Frank Ruddigkeit, Arbeitstag eines Bergmannes 1986 – 1989
Kurt Pesl, Werkstatt unter Tage
Lutz R. Ketscher, Schichtbus
Die dritte Ebene widmet sich der Inanspruchnahme der Landschaft insbesondere durch Aufschichtung riesiger Abraumhalden. Es könnte eine Darstellung von Krankheitsrisiken durch den Uranabbau geben, die insbesondere durch Silikose und die „Schneeberger Krankheit“ (Bronchialkarzinome) geprägt waren. Das war sicher nicht gewollt, darüber gibt es jedoch weltweit keine Kunst. Explizit tauchen die Namen Schlema und Ronneburg in den Bildwerken auf. Beide Orte stehen für eine exzessive Ausbeutung der Natur, geben aber auch ein gutes Beispiel für die Renaturierung der Abbaustätten und könnten in einer weiteren Ausstellung als Spannungspole figurieren.

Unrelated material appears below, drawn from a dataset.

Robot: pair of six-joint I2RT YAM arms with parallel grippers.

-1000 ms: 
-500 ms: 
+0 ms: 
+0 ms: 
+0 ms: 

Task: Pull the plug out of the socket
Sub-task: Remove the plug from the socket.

Peter Kraft, Halden bei Ronneburg
Viktor Makejew, Sonne über dem Schacht
Die Zukunft der Sammlung
Die Ausstellung verstand sich als Beitrag zu einer längeren Diskussion um die Zukunft der Wismut-Sammlung. Experten, so heißt es, sind sich einig über die Qualität der Kunstwerke. Es braucht jedoch neue Strukturen, in denen die Sammlung bestehen und gepflegt werden kann. Die Wismut GmbH wird nach Beendigung der Renaturierungsarbeiten im Erzgebirge und Ostthüringen ihre Existenz beenden. Denkbar wäre die Form einer Stiftung. In einer solchen Form besteht die Willi-Sitte-Galerie in Merseburg. In einem weiteren Beitrag werden wir in Kürze über diesen Kunstort berichten.
(A. Matthies, Stiftung OST-WEST-BEGEGNUNGSSTÄTTE Schloss Biesdorf e. V.)